For Jesus, this truth was never merely a theory. It was what enabled him to go ahead with the sacrifice for our salvation in spite of all he suffered, in spite of all the opportunities he would have had to avoid it. Jesus set the Lord always before him. He was always, always conscious of the fact that his heavenly Father was at his right hand. Remember how the author of Hebrews describes it? “Let us fix our eyes on Jesus, the author and perfecter of our faith, who for the joy set before him endured the cross, scorning its shame, and sat down at the right hand of the throne of God” (Hebrews 12:2). No one had to tell Jesus to pray in the Garden of Gethsemane when the dread of the sufferings ahead of him weighed on his heart. He always set the Lord before him. He was assured that the Father was at his right hand, and that he would return to the right hand of his Father. He was not shaken from his mission to sacrifice himself for our sins.

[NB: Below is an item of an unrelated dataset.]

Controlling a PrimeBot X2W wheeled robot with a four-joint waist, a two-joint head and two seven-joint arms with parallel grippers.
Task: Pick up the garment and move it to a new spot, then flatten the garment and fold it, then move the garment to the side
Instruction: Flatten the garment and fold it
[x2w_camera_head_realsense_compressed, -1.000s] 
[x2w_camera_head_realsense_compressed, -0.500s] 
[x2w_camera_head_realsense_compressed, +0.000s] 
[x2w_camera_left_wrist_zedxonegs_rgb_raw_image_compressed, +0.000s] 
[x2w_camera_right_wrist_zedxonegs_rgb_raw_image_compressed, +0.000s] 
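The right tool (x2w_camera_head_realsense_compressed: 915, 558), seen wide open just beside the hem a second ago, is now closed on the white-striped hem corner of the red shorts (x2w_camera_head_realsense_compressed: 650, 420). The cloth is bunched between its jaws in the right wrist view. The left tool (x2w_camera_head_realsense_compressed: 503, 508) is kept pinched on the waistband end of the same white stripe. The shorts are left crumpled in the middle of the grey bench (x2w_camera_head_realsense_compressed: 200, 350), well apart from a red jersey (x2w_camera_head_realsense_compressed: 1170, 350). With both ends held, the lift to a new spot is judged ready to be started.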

That Jesus not only died, but also rose three days later, only increases our security that God is with us. Paul tells us that Jesus was raised to life for our justification. Jesus’ resurrection from the dead is a sprawling banner shouting that we are no longer guilty of our sins. His payment on the cross was acceptable and successful.

Do you know what that means for us? It means that when we set the Lord before our eyes, we aren’t looking at an angry and offended giant getting ready to squish me. The God who is with us is the One who so loves us that he gave everything to save us from our sins, and he isn’t going to let our present troubles separate us from him.

Jesus’ resurrection means that when we fix our eyes on Jesus, we aren’t just bringing up memories of another dead hero from the past. He is the living Savior. He is genuinely present with supernatural, divine power. He promises to be with us always, even to the end of the age. That is reason to feel genuine security right now.